I have struggling with acne for about 3 years and recently I started getting really frustrated with it. Their are hundreds of videos and articles about how to clear up acne. A lot of them say the same things; don’t eat dairy or sugar, wash your face, use this product, don’t touch your face, change your pillow case every three days. I have tried all of those things, no dairy, no sugar, changing my pillow cases, all of it, and some of it helped a little, but nothing has been able to clear it up.
I decided to take two weeks and baby my skin. Face masks, lots of water, trying not to touch my face, making sure to wash my face when I’m supposed to, and no makeup. This ended up being harder than I thought it would be. First off, I touch my face a ridiculous amount. Playing with my hair and touching my face are both nervous habits of my and I also do it when I’m bored or focused, so I caught myself a lot. It’s also pretty hard to not pop my zits, this is a really bad habit of mine and I even have acne scars from when my acne was at it’s worst and I would always pop them.
As far as not wearing makeup, when I decided to do this I wasn’t nervous at all, because I only started wearing more than mascara and a little bit of concealer in November, so I thought it would be easy. I was very wrong in thinking that this was gonna be easy, some days I didn’t care at all, but I had a few days where I felt so insecure about my acne, or the dark circles under my eyes, and just wanted to put makeup on to hide the things I don’t like.
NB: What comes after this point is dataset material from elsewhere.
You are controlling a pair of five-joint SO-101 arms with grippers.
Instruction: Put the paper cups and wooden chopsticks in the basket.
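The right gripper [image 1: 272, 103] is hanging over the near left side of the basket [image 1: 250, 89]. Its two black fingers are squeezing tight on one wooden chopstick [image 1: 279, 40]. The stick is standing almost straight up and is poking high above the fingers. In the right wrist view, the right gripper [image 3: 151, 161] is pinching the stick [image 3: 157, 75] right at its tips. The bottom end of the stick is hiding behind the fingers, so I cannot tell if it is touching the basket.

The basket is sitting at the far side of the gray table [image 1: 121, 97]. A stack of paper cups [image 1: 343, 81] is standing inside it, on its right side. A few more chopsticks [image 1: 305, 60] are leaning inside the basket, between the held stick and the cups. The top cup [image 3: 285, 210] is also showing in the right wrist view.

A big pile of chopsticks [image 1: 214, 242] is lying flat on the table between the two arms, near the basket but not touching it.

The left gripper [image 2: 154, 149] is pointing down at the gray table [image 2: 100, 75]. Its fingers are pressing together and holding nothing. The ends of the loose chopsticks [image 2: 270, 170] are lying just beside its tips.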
It has gotten a lot easier not wearing makeup then it was at the beginning of this and I realized I notice way more than other people do. My acne got a lot worse during the first week, I think my skin was detoxing, but as the time went on I noticed my skin improving, and even my scars have even lightened a bit. I also drank a lot of water during this to try and help my skin, because everything I have read about clearing up acne talks about the importance of drinking water.
I defiantly messed up during these two weeks, I would forget to wash my face, pop a pimple, and wore concealer one day because I was feeling really bad about how I looked and needed something to get me out the door. This was surprisingly difficult and not for the reasons I was expecting. My acne definitely effects my confidents. I don’t have a lot of pictures of my skin when it was at it’s worst, because I never wanted my picture taken and would avoid the camera as much as I could. I didn’t start having cystic acne until I was 17 and I was so upset and had no idea why I suddenly have such bad acne.
It’s taken a really long time to figure out a few things that help my skin and I’m still figuring out how to get my skin where I want it, but I’m really happy with how much better my skin looks even compared to a year ago. I’ll probably wear makeup less often, because it ended up saving me so much time, but I am looking forward to being able to do makeup again. I think it was good to give my skin a break and I also used the past two weeks just learning how to take better care of my skin and things that help me reduce my acne and my acne scars.